# About this task
Without including pictures, set down every record exactly as it stands.

Start of Data extracts

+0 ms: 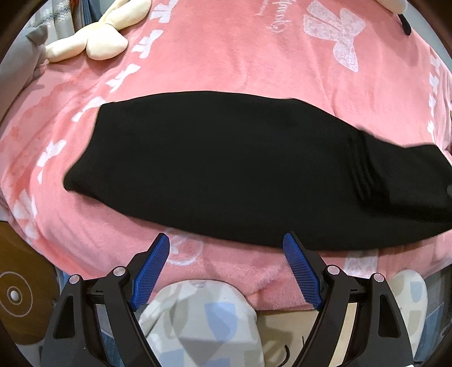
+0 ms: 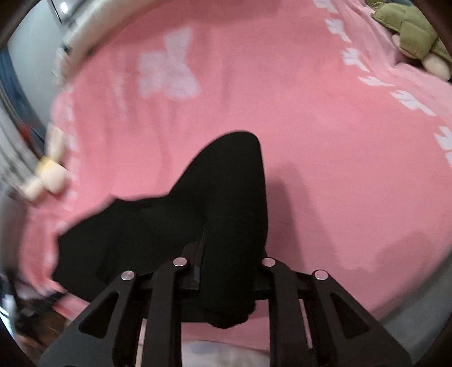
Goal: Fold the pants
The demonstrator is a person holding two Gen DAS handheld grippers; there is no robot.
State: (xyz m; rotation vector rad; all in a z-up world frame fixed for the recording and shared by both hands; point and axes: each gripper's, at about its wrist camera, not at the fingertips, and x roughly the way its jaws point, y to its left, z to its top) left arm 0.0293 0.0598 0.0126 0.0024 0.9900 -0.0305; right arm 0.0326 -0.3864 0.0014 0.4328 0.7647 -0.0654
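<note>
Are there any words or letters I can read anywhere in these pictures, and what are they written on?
White cursive writing on the pink blanket, near the top of the left wrist view: cut off, upside down, too unclear to read.
Black pants: no label or text visible.
Cream plush toy: no text.
Right wrist view: only white bow prints on the blanket, no words; blurred.

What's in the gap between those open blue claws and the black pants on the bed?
Only bare pink blanket lies between the left gripper and the black pants, as the left wrist view shows.
</note>
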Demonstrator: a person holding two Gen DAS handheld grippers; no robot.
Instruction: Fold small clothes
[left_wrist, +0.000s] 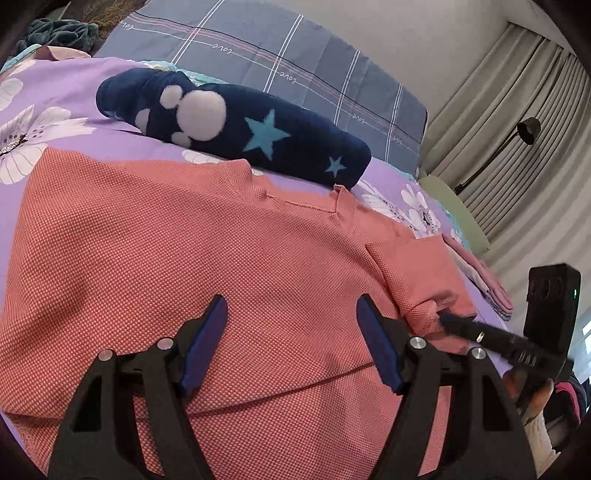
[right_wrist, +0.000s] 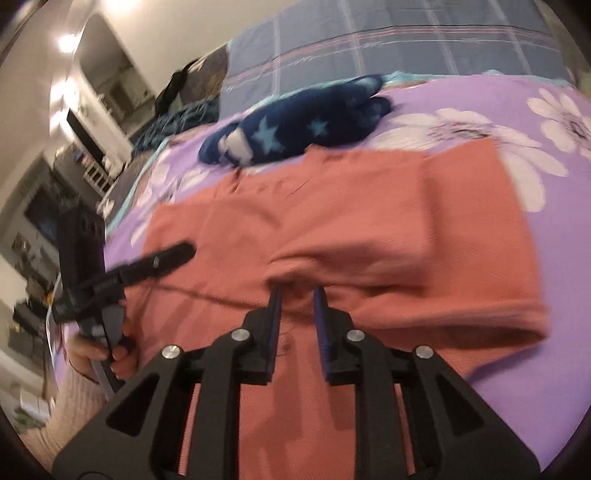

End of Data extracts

# Your solution
+0 ms: 
+0 ms: 
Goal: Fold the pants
The demonstrator is a person holding two Gen DAS handheld grippers; there is no robot.
State: (xyz m; rotation vector rad; all in a z-up world frame fixed for the recording and shared by both hands; point and axes: each gripper's, at about its wrist camera, not at the fingertips, and x roughly the way its jaws point, y to its left, z to its top) left arm 0.0293 0.0598 0.0126 0.0024 0.9900 -0.0305; right arm 0.0326 -0.3864 0.0014 0.4328 0.7647 -0.0654
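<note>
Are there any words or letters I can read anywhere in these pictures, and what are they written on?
White cursive writing on the pink blanket, near the top of the left wrist view: cut off, upside down, too unclear to read.
Black pants: no label or text visible.
Cream plush toy: no text.
Right wrist view: only white bow prints on the blanket, no words; blurred.

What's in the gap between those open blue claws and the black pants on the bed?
Only bare pink blanket lies between the left gripper and the black pants, as the left wrist view shows.
</note>
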Demonstrator: a person holding two Gen DAS handheld grippers; no robot.
Instruction: Fold small clothes
[left_wrist, +0.000s] 
[right_wrist, +0.000s] 

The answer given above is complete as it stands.